I answer that, The species of moral habits and acts are distinguished according to their objects. Now the object of prophecy is something known by God and surpassing the faculty of man. Wherefore, according to the difference of such things, prophecy is divided into various species, as assigned above. Now it has been stated above (Q[71], A[6], ad 2) that the future is contained in the Divine knowledge in two ways. First, as in its cause: and thus we have the prophecy of "denunciation," which is not always fulfilled. but it foretells the relation of cause to effect, which is sometimes hindered by some other occurrence supervening. Secondly, God foreknows certain things in themselves---either as to be accomplished by Himself, and of such things is the prophecy of "predestination," since, according to Damascene (De Fide Orth. ii, 30), "God predestines things which are not in our power"---or as to be accomplished through man's free-will, and of such is the prophecy of "foreknowledge." This may regard either good or evil, which does not apply to the prophecy of predestination, since the latter regards good alone. And since predestination is comprised under foreknowledge, the gloss in the beginning of the Psalter assigns only two species to prophecy, namely of "foreknowledge," and of "denunciation."

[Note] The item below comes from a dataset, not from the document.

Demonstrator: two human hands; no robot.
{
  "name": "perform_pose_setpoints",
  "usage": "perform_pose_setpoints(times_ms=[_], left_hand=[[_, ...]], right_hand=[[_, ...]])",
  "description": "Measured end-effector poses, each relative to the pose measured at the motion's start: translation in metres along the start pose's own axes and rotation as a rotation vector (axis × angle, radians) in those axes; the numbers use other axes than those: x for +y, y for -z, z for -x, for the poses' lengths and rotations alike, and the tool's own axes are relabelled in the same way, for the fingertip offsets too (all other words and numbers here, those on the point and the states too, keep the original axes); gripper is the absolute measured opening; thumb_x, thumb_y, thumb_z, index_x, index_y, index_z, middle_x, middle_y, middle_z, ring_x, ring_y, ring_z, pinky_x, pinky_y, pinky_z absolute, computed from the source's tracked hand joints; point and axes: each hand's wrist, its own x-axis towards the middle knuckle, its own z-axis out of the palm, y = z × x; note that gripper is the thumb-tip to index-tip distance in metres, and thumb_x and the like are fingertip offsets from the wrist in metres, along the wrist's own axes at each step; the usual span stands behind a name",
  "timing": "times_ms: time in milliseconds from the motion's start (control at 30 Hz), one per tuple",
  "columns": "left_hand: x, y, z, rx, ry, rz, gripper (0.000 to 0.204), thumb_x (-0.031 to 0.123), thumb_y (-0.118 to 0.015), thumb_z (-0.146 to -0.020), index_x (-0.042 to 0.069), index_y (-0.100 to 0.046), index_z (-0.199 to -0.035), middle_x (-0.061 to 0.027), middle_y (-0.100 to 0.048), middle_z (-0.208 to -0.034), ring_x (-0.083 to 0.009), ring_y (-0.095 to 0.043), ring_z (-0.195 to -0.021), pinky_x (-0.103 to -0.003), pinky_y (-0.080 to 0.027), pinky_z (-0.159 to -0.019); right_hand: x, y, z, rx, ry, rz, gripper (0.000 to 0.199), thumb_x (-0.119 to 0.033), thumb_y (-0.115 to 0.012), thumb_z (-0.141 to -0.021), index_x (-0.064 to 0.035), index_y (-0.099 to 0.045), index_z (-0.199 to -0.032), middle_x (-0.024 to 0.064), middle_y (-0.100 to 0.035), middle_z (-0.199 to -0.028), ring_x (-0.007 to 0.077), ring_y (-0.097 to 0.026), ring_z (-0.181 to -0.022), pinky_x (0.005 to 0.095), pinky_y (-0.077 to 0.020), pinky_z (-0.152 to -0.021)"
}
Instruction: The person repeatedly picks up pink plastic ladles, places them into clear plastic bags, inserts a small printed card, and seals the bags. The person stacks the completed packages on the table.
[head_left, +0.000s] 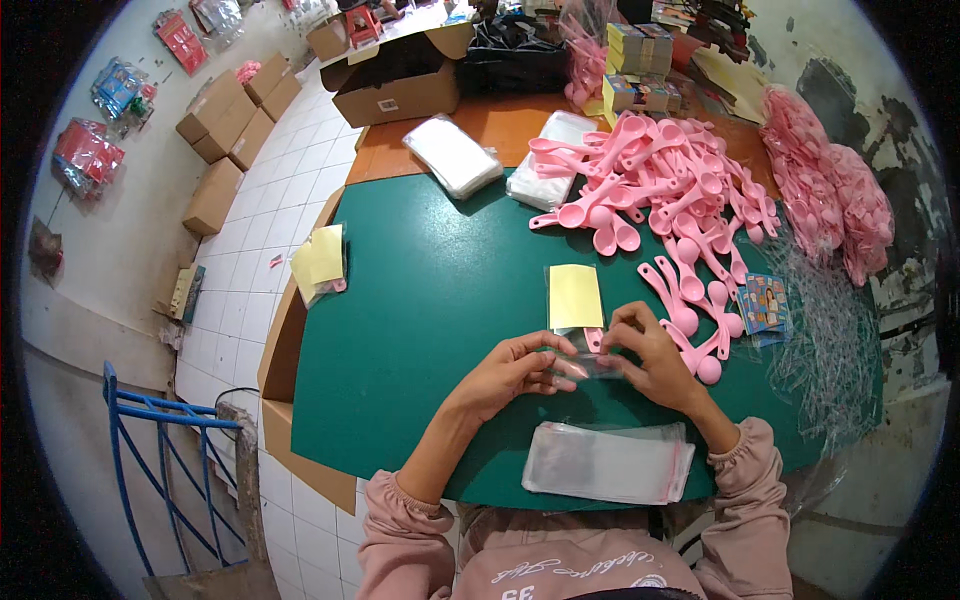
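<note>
On the green table in front of me lies a clear plastic bag [603, 368] with a yellow card [575, 296] at its far part. A pink spoon handle [594, 338] shows just below the card; the rest is hidden. My left hand [515, 375] has its bent fingers closed on the bag's near left part, slightly blurred. My right hand [648, 352] pinches the bag's right side, thumb and fingers curled. Nearer to me lies a stack of clear plastic bags [605, 462]. A large heap of pink measuring spoons [665, 180] spreads beyond my right hand.
Blue printed cards [765, 303] sit right of the spoons, beside tangled clear plastic strips [825, 350]. Two white bag stacks [452, 157] lie at the back. A packed bag with a yellow card [320, 262] rests at the left edge, above an open cardboard box [285, 350].
</note>
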Motion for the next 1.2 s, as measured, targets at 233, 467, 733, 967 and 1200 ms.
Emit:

Reply to Objection 1: Foreknowledge, properly speaking, denotes precognition of future events in themselves, and in this sense it is reckoned a species of prophecy. But in so far as it is used in connection with future events, whether as in themselves, or as in their causes, it is common to every species of prophecy.

Reply to Objection 2: The prophecy of promise is included in the prophecy of denunciation, because the aspect of truth is the same in both. But it is denominated in preference from denunciation, because God is more inclined to remit punishment than to withdraw promised blessings.

Reply to Objection 3: Isidore divides prophecy according to the manner of prophesying. Now we may distinguish the manner of prophesying---either according to man's cognitive powers, which are sense, imagination, and intellect, and then we have the three kinds of vision mentioned both by him and by Augustine (Gen. ad lit. xii, 6,7)---or according to the different ways in which the prophetic current is received. Thus as regards the enlightening of the intellect there is the "fullness of the Holy Ghost" which he mentions in the seventh place. As to the imprinting of pictures on the imagination he mentions three, namely "dreams," to which he gives the third place; "vision," which occurs to the prophet while awake and regards any kind of ordinary object, and this he puts in the second place; and "ecstasy," which results from the mind being uplifted to certain lofty things, and to this he assigns the first place. As regards sensible signs he reckons three kinds of prophecy, because a sensible sign is---either a corporeal thing offered externally to the sight, such as "a cloud," which he mentions in the fourth place---or a "voice" sounding from without and conveyed to man's hearing---this he puts in the fifth place---or a voice proceeding from a man, conveying something under a similitude, and this pertains to the "parable" to which he assigns the sixth place.